En efecto, Jesús resume y lleva a perfección la ley y los profetas (Moisés y Elías), toda la revelación
que Dios ha dirigido al hombre por medio de Israel. Por eso, Dios mismo nos confía su Palabra
definitiva en Jesucristo: “Escuchadle”. Como Abraham se fío de Dios en los orígenes de la
revelación, ahora nosotros, todos, hijos de Abraham por la fe, podemos fiarnos de esta Palabra
encarnada que lleva aquella revelación a su plenitud.
Fe, crédito y confianza que harán falta en el momento de la dificultad. Y es que el destino de
Jesús no es un camino fácil ni triunfal. Como Abraham, también Jesús hace un camino incierto
fiado de una promesa, de una elecci￳n: “Tú eres mi hijo amado”, que ahora se repite en el monte
Tabor. La subida al monte de la Transfiguración se produce de camino a Jerusalén, donde Jesús
deberá subir a otro monte y ser glorificado de otra manera. “ No contéis a nadie la visión hasta que
el Hijo del hombre resucite de entre los muertos”; est a última frase del Evangelio que hemos
escuchado nos da la clave de comprensión de esta experiencia extraordinaria. Toda ella se realiza
mirando al misterio Pascual, la muerte y resurrección, que es el objeto de la conversación de Jesús
con Moisés y Elías (la Ley y los Profetas), pues la Ley y los Profetas en realidad sólo hablan de
Jesús, el Mesías. La Transfiguración, en la que todo el Antiguo Testamento ilumina con su luz el
misterio de Cristo, es un anticipo de la luz de la Resurrección, pero sólo un anticipo. Para llegar a la
plenitud de esa luz habrá que pasar primero por la prueba de la Cruz, por la oscuridad de la muerte.

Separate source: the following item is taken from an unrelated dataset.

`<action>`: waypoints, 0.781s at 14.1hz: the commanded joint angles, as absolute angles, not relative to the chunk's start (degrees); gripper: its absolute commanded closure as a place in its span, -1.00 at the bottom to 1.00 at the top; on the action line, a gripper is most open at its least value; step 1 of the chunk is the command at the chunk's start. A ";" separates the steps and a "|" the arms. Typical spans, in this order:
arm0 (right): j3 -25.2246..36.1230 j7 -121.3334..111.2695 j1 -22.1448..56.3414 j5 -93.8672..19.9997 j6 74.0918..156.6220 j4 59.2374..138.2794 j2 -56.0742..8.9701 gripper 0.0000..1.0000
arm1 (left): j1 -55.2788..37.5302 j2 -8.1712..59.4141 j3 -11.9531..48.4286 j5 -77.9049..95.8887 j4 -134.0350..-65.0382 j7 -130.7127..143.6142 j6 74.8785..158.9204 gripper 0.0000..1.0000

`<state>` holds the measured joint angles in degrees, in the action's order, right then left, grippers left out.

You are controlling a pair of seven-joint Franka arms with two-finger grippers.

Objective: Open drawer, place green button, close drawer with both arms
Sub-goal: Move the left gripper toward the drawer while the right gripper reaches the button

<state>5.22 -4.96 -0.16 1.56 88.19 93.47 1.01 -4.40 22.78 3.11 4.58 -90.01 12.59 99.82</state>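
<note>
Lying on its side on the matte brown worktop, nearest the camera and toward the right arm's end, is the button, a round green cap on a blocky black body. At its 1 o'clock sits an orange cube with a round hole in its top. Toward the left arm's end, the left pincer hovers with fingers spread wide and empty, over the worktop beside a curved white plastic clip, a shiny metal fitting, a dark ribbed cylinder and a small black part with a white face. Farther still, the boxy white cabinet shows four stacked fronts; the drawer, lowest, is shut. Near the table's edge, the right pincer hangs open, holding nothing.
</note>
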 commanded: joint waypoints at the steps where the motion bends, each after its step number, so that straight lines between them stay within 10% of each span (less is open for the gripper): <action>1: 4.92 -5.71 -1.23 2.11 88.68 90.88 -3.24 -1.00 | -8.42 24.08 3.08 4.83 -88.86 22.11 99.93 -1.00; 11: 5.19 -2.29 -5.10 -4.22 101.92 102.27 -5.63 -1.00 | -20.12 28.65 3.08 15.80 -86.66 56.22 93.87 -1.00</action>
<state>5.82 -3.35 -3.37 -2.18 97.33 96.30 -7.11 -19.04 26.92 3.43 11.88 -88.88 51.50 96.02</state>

La Cruz de Cristo es una realidad que se prolonga en la historia de muchas maneras: en “los
peque￱os hermanos de Jesús, que pasan hambre y sed” (cf. Mt 25, 40), en los sufrimientos de los
creyentes, que “completan en la propia carne lo que falta a los padecimientos de Cristo” (cf. Col
1,24) y además, como dice hoy la carta a Timoteo, “tomando parte en los duros trabajos del
Evangelio”: anunciar el evangelio y dar testimonio de Cristo, algo que compete a todos los
creyentes, no es sólo propagar una doctrina, sino participar activamente en el modo de vida de Jesús
y, en consecuencia, también en su destino. Por eso, también nosotros, cualesquiera que sean las
dificultades que experimentamos en esta vida, estamos llamados a participar de la luz de Cristo
transfigurado y a recibir fuerzas de esa luz. Hemos contemplado a Jesús transfigurado para que,
como Pedro, Santiago y Juan, como todos los discípulos, podamos ser fieles a los momentos de luz
cuando llegue la oscuridad.
Pero, podemos preguntarnos, ¿cómo podemos nosotros subir a la montaña y contemplar esta
luz? Si queremos ser iluminados, tenemos que acoger y cumplir lo que la voz que se oyó en aquel
monte nos dice: “Escuchadle”. En la escucha de la Palabra, de Cristo mismo, que lleva a plenitud la
Ley y los Profetas, nos dejamos iluminar por dentro para, cuando llegue la prueba, podamos
mantenernos fieles y confirmar a nuestros hermanos.